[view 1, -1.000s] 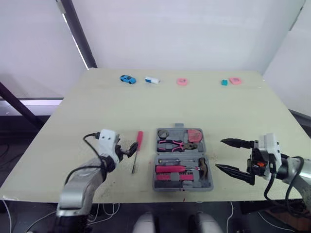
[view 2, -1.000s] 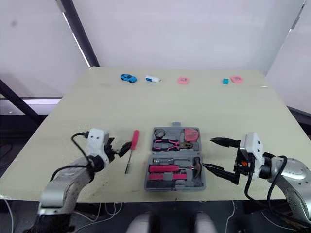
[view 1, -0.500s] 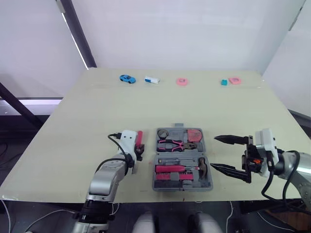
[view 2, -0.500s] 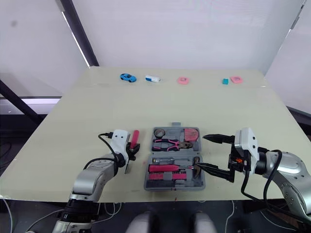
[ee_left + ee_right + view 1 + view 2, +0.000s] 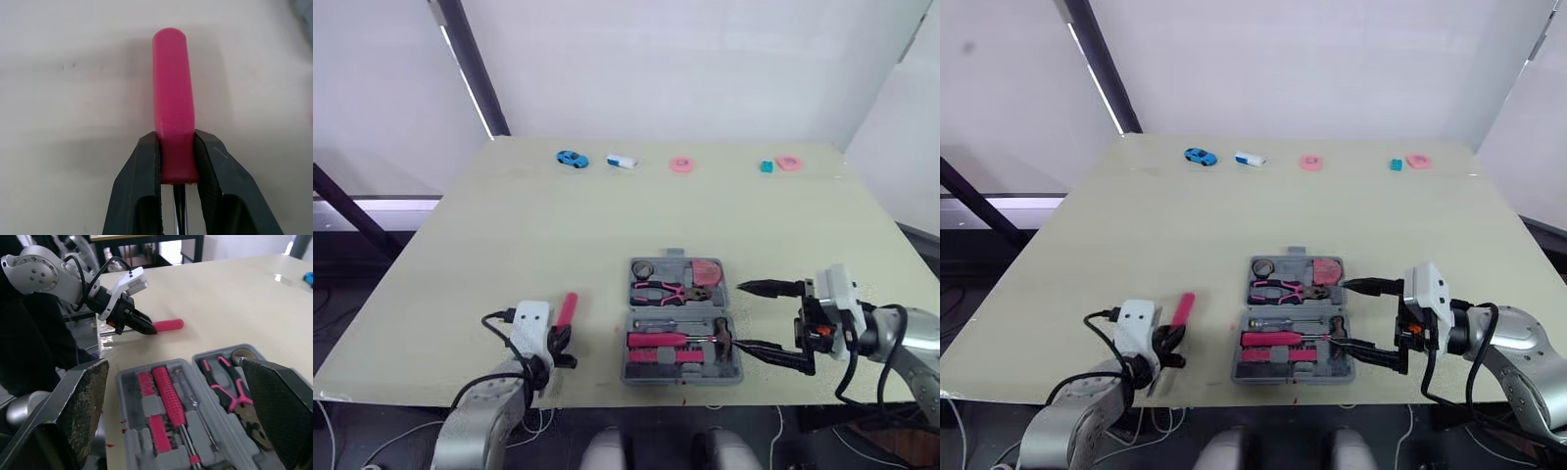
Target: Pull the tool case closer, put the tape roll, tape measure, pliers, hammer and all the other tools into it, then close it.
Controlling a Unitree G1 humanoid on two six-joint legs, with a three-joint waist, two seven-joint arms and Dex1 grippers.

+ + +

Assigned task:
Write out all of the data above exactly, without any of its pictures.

Exercise response:
[view 1, -1.000s] 
[view 2, -1.000s] 
[view 1, -0.500s] 
[view 2, -0.500s] 
[ee_left + ee_right + view 1 + view 2, +0.000s] 
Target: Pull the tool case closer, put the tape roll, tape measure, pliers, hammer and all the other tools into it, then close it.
Controlling a Unitree G1 humanoid on two six-joint legs, with a three-joint waist, two seven-joint arms and Dex1 grippers.

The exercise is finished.